• **TASK DESCRIPTION**
Write out every line of the data below exactly as given.

• **SUPPLIED DATA**
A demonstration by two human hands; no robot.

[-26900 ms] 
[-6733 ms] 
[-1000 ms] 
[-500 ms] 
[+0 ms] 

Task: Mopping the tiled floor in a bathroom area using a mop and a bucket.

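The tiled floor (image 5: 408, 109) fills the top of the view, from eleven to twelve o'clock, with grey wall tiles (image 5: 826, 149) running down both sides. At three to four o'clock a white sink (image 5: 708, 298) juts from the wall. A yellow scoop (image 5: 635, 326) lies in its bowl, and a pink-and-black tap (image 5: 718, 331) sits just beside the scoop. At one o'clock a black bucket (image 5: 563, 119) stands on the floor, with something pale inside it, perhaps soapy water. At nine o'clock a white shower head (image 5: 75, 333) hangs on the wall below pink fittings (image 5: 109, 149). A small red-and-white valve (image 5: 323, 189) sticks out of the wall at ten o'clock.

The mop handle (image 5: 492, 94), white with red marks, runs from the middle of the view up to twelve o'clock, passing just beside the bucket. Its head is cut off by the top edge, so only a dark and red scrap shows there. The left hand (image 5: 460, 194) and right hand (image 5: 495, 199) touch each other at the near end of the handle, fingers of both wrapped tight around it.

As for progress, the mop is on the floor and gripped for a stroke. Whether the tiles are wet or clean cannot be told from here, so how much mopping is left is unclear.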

• **SOLUTION**
A demonstration by two human hands; no robot.

[-26900 ms] 
[-6733 ms] 
[-1000 ms] 
[-500 ms] 
[+0 ms] 

Task: Mopping the tiled floor in a bathroom area using a mop and a bucket.

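The tiled floor (image 5: 408, 109) fills the top of the view, from eleven to twelve o'clock, with grey wall tiles (image 5: 826, 149) running down both sides. At three to four o'clock a white sink (image 5: 708, 298) juts from the wall. A yellow scoop (image 5: 635, 326) lies in its bowl, and a pink-and-black tap (image 5: 718, 331) sits just beside the scoop. At one o'clock a black bucket (image 5: 563, 119) stands on the floor, with something pale inside it, perhaps soapy water. At nine o'clock a white shower head (image 5: 75, 333) hangs on the wall below pink fittings (image 5: 109, 149). A small red-and-white valve (image 5: 323, 189) sticks out of the wall at ten o'clock.

The mop handle (image 5: 492, 94), white with red marks, runs from the middle of the view up to twelve o'clock, passing just beside the bucket. Its head is cut off by the top edge, so only a dark and red scrap shows there. The left hand (image 5: 460, 194) and right hand (image 5: 495, 199) touch each other at the near end of the handle, fingers of both wrapped tight around it.

As for progress, the mop is on the floor and gripped for a stroke. Whether the tiles are wet or clean cannot be told from here, so how much mopping is left is unclear.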

The exercise calls for nothing more.